Biological background

A human being consists of approximately 60 trillion (60×10^12) cells. At each instant, in each of these 60 trillion cells, the genome, a ribbon of 2 billion characters, is decoded to produce the proteins needed for the survival of the organism. This genome contains the ensemble of the genetic inheritance of the individual and, at the same time, the instructions both for the construction and the operation of the organism. The parallel execution of 60 trillion genomes in as many cells occurs ceaselessly from the conception to the death of the individual. Faults are rare and, in the majority of cases, successfully detected and repaired. This process is remarkable for its complexity and its precision. Moreover, it relies on completely discrete information: the structure of DNA (the chemical substrate of the genome) is a sequence of four bases, usually designated with the letters A (adenine), C (cytosine), G (guanine), and T (thymine).
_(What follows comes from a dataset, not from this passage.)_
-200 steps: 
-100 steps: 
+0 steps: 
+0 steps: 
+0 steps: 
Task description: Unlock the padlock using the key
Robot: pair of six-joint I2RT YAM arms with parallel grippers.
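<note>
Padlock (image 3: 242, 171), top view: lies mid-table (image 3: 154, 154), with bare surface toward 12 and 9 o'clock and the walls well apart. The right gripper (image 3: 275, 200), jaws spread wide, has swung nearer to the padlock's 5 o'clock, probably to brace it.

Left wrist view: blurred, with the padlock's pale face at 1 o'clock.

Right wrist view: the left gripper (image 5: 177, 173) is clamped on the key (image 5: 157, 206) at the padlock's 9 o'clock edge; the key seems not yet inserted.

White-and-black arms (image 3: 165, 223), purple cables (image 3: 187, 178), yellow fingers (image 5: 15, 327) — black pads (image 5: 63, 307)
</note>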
The four levels of complexity of an Embryonics system

Electronics extension

Within the Embryonics project, the application of biological ontogenesis to the design of digital hardware was studied for several years. Among the main contributions to the field of programmable electronics was a self-contained representation of a possible mapping between the world of multi-cellular organisms in biology and the world of digital hardware systems, based on four levels of complexity, ranging from the population of organisms to the molecule.

Within this mapping, an artificial organism was defined as a parallel array of cells, where each cell is a simple processor that contains the description of the operation of every other cell in the organism in the form of a program (the genome). For a given application, all cells are structurally identical and contain the same program (and can thus be seen as stem cells), but different parts of the program and of the structure are activated depending on the cell’s position within the array, implementing cellular differentiation.

Moreover, the cells are application-specific, that is, they are structurally and functionally adapted to the application to be executed, again in keeping with the biological inspiration (a skin cell is physically different from a liver cell). To achieve this property, the cells are redefined as reconfigurable processing elements, realized by custom programmable logic circuits (FPGA) that fulfil the role of molecules in the system. Dedicated hardware within the FPGA implements special features, such as growth, adaptation, and self-repair, that are both highly unusual in computing devices and potentially useful in view of the latest technological advances.

Embryonic machines

An Embryonic machine is an electronic system, conceived following the four levels of complexity defined above, that exhibits some of the features enabled by such an architecture, such as growth, self-repair, and self-replication. The design that, to date, best exploits the features of an embryonic machine is the BioWatch, which exhibits growth and self-repair capabilities. This demonstration system, which counts hours, minutes and seconds, was implemented on the BioWall, a bio-inspired computing surface consisting of several thousands of FPGAs, touch sensors and LEDs displays.